Perhaps she recognized the desperation to be loved because she felt it herself. She wondered which of them was the more pathetic and decided it was probably herself. At least Dylan had loved Ashlee once, or been close enough to it that he’d married her.
All Kendall had ever been was a counterfeit girlfriend—a roadblock to keep Ashlee from claiming him back. With her new self-knowledge, she saw how foolish she’d been to ever have agreed to play such a part. She’d fallen into Dylan’s life so easily; no wonder he believed she could fall out of it as effortlessly.
And Dylan? What did he feel, she wondered, caught between two women? Looking at him, it was hard to believe he thought much of anything. He appeared to be the handsome, successful jock whose only concern was the next race.
While she was watching the golden couple, thinking how good Ashlee and Dylan looked together, Harrison came striding around the corner. He wore gray dress pants and a white short-sleeved shirt. He was looking grim, and his mouth firmed even more when he saw Dylan. Ashlee was leaning toward him and talking animatedly, and Kendall could imagine the scene from Harrison’s eyes—the two former lovers chatting like the old friends they were, and Kendall sitting slightly apart, obviously left out of the tête-à-tête.
“Kendall, Hargreave,” he said with a curt nod. “I didn’t know you were entertaining, Ashlee. I’d have tried to come home earlier.”
His wife fluttered her birdlike hands and said, “Well, I didn’t plan to entertain, but I was bored when you left me here all alone, and I remembered I wanted to talk to Dylan about the hospital fundraiser.”
Dylan blinked. “Since when are you interested in hospitals?”
She fiddled with a coffee spoon. “I need something to do with my time, is all.”
“Ash has been volunteering in the children’s ward,” Harrison said with a note of pride. “She wants to get a big, new TV and some computer access for the older kids.”
“That’s great, Ash.”
“Well, it’s something I can do since I spend so much time alone,” she said, glaring at Harrison.
“I hope everything’s all right at work,” Kendall said, thinking that Harrison wasn’t upset merely about their visit.
“There was a malfunction on some equipment,” he said shortly. “It means we won’t run at full capacity for a couple of weeks until we can get it fixed.” He rubbed a hand over his eyes. “The machinery’s getting old and needs updating.”
Kendall glared at Dylan, ready to jump in and talk over him if he tried to make any cracks about layoffs, but surprisingly, he didn’t. Maybe it was as obvious to him as it was to her that Harrison wasn’t happy about the situation.
Ashlee rose. “Do you want some lunch, honey?”
“No.
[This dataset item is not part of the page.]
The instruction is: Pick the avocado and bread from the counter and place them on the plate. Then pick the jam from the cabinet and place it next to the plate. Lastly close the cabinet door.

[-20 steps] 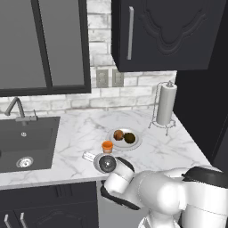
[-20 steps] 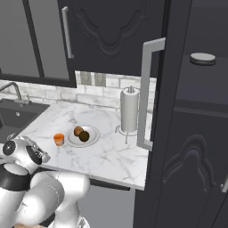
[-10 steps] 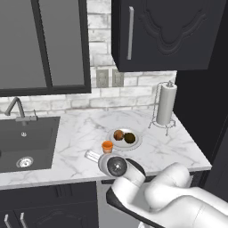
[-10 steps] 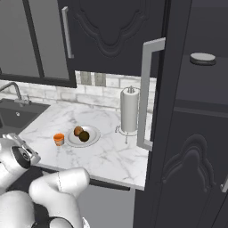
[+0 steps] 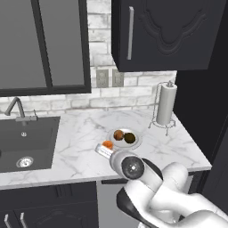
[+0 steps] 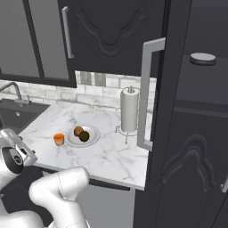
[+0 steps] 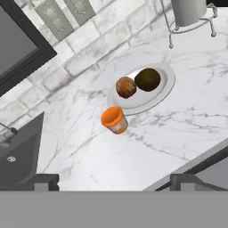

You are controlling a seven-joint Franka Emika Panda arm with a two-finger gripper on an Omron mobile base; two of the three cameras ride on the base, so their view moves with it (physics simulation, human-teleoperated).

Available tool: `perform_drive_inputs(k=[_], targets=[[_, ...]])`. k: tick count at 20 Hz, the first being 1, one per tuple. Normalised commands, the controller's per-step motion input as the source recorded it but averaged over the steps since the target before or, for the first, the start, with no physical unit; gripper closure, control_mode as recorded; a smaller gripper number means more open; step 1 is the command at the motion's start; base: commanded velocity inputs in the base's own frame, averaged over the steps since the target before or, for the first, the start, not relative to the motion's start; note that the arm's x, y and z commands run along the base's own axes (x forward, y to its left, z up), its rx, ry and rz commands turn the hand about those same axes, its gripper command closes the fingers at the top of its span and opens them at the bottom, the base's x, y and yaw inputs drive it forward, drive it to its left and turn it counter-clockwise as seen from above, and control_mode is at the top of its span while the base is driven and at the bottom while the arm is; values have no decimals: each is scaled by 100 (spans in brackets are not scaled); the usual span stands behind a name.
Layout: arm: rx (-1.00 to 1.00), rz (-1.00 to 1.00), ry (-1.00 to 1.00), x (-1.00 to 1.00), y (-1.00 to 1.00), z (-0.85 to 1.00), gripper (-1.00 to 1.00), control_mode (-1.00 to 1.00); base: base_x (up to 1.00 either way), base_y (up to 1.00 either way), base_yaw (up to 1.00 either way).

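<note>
— Where do the items lie relative to the claw [image 7: 113, 180]?
— Ahead of it, on the counter [image 7: 178, 129], the jam [image 7: 114, 120] stands just beside the plate [image 7: 162, 87]; the bread [image 7: 126, 87] and avocado [image 7: 148, 79] sit side by side on the plate.
— And beyond?
— The towel holder [image 7: 189, 15] stands farther off to the right, the sink [image 7: 18, 156] to the left.

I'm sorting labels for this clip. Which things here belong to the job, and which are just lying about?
Job:
- avocado, on the plate
- bread, on the plate too
- orange-lidded jar, beside the plate
- cabinet door, standing open
- counter

Lying about:
- paper towel roll
- sink
- faucet
- wall outlets
</note>
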Motion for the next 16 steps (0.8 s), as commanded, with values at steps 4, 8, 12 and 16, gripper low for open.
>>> perform_drive_inputs(k=[4, 8, 12, 16], targets=[[0, -4, 0, -28, -52, 72, -100, -100, 0, 0, 0], [1, -1, 4, -35, -63, 63, -100, -100, 0, 0, 0], [1, -3, 14, -40, -78, 44, -100, -100, 0, 0, 0], [1, -2, 11, -46, -93, 18, -100, -100, 0, 0, 0]])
Thanks.”
“Or some champagne? I think there’s some left.”
He stared at his wife for a moment and said, “No. I’m going to go and check the new foal and then head back to work.” So, he’d come home specially to spend time with his wife only to find her entertaining. Not good.
Ashlee smiled brightly. “Oh, what a good idea. Why don’t you take Kendall with you? I’m sure she’d love to see a brand-new baby horse.” Turning to Kendall she added, “Harrison owns a couple of racehorses. He bred one of the mares and she foaled two nights ago.”